Working from the records below, repeat exactly the lines starting at the line that contains "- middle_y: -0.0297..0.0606" and ending at the line that contains "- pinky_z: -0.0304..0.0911", inclusive.
[Data extract Boundary: Start]
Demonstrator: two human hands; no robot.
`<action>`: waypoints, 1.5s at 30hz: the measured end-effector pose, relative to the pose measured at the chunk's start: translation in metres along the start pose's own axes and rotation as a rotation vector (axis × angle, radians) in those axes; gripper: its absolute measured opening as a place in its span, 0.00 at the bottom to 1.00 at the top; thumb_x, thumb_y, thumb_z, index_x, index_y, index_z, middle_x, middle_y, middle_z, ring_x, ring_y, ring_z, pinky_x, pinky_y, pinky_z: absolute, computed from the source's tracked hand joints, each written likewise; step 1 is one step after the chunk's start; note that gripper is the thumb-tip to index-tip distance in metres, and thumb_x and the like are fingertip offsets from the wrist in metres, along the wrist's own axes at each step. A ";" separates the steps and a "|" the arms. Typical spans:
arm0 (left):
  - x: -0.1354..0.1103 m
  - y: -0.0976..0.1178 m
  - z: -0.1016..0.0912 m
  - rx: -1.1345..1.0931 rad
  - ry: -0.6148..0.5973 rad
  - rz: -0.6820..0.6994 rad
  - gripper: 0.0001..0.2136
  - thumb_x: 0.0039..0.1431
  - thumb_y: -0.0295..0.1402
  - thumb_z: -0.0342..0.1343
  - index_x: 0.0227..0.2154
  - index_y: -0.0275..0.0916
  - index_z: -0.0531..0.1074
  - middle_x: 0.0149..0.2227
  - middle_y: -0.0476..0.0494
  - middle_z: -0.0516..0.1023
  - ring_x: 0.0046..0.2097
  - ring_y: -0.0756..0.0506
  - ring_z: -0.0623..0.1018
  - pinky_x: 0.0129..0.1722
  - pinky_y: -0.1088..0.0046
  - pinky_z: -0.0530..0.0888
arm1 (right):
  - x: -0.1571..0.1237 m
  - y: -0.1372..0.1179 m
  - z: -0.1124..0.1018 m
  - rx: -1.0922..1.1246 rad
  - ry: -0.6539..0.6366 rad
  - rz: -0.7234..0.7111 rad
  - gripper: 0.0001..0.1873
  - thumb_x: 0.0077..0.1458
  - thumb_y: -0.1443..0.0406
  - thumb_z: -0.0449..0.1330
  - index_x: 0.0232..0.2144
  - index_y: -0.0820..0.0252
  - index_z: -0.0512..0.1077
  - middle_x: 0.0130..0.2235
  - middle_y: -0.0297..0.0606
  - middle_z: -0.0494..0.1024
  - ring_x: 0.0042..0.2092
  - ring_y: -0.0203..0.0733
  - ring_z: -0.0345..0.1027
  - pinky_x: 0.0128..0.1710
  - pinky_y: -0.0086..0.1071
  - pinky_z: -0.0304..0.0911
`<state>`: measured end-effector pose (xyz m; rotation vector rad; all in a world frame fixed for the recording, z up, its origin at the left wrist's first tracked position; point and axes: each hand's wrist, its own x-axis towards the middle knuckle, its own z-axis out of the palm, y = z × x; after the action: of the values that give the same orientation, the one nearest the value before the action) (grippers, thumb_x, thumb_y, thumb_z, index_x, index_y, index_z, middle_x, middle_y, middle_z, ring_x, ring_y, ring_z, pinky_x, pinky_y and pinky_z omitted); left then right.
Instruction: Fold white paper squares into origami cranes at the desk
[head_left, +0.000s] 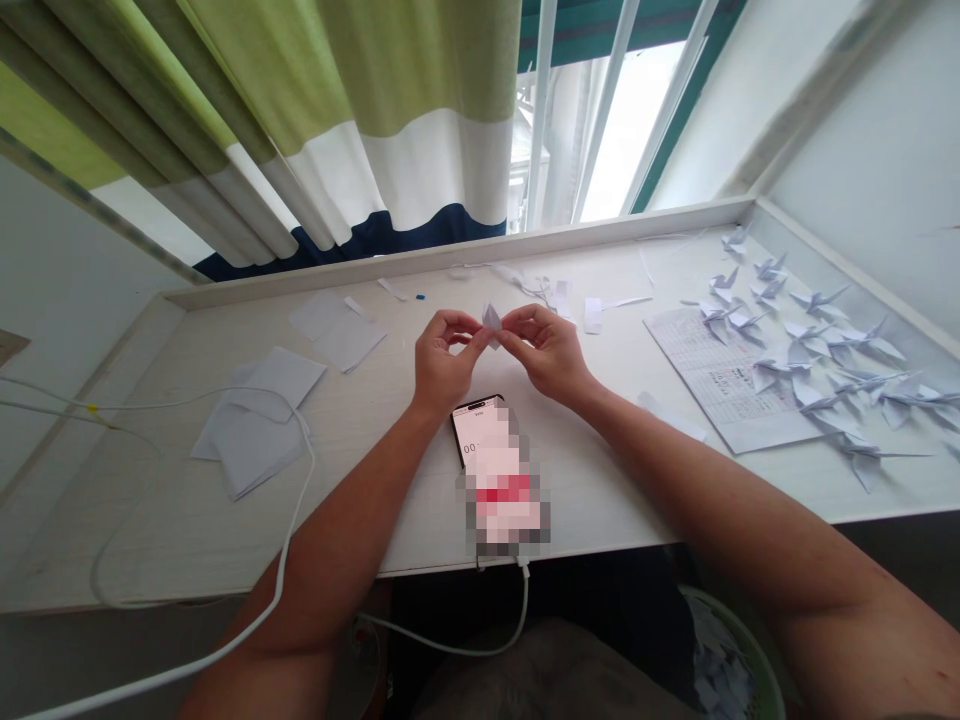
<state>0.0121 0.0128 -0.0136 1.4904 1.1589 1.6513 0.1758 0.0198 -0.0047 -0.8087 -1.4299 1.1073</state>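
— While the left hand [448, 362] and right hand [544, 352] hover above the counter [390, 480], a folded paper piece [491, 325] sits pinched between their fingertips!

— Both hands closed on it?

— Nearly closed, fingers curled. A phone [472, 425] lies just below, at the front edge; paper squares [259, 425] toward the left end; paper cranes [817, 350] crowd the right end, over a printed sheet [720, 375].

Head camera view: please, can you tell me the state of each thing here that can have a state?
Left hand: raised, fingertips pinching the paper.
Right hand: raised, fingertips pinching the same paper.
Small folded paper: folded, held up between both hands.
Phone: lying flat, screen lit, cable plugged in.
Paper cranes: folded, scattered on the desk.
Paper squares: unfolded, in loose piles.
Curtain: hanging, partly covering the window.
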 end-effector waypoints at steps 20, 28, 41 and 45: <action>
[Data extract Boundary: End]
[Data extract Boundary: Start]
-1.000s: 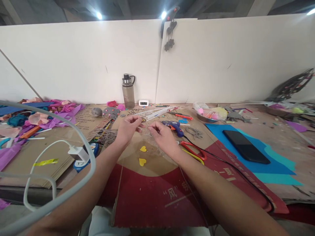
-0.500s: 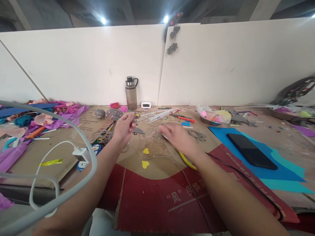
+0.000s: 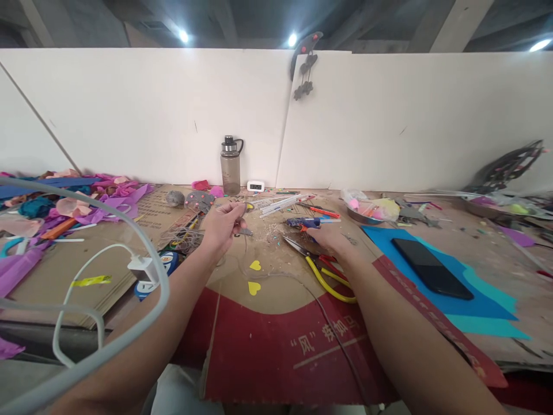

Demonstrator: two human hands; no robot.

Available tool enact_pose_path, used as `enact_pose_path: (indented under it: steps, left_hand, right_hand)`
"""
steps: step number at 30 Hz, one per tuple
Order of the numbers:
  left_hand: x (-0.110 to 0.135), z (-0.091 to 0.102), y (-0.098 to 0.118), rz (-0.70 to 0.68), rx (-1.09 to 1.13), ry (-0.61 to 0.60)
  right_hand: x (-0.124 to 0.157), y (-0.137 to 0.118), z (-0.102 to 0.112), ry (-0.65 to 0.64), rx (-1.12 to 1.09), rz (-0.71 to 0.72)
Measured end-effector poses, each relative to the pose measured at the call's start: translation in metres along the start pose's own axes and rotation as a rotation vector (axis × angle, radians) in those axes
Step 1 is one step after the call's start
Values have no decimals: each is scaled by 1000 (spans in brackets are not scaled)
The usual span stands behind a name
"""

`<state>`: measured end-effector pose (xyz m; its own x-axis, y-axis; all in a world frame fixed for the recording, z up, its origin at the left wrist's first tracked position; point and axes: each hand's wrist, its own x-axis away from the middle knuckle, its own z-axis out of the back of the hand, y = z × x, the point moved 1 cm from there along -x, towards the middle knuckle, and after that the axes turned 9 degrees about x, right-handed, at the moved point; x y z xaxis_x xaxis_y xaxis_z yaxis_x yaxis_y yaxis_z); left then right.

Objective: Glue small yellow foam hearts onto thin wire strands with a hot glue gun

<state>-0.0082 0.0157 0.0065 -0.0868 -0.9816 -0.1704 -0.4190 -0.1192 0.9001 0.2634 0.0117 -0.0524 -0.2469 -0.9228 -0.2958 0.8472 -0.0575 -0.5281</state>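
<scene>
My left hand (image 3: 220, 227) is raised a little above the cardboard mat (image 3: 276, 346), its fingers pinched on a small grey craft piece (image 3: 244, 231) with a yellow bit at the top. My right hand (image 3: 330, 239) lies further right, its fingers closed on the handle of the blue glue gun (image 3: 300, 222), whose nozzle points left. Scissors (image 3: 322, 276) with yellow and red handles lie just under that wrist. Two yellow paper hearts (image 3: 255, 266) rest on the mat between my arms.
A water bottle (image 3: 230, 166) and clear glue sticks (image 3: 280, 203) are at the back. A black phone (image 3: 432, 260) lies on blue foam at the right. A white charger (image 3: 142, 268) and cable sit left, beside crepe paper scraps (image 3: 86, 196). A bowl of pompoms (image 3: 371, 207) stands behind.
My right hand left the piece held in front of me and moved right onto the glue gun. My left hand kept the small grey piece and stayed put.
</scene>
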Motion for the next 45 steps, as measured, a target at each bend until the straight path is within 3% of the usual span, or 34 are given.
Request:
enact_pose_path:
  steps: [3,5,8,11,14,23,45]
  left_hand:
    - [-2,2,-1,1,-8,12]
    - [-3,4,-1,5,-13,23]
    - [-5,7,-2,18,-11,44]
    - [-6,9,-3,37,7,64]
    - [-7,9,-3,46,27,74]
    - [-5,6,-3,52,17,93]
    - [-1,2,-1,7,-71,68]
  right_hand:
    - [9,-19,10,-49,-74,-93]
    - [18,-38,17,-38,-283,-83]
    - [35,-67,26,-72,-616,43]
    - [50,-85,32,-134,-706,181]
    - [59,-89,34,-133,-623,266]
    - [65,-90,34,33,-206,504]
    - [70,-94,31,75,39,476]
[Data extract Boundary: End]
_Solution to this task_
  - middle_y: -0.0297..0.0606
  - middle_z: -0.0494..0.1024
  - ring_x: 0.0042..0.2092
  - ring_y: -0.0203..0.0733
  - ring_z: -0.0345..0.1027
  - pinky_x: 0.0128..0.1710
  - pinky_y: -0.0086..0.1071
  - pinky_z: -0.0304..0.0911

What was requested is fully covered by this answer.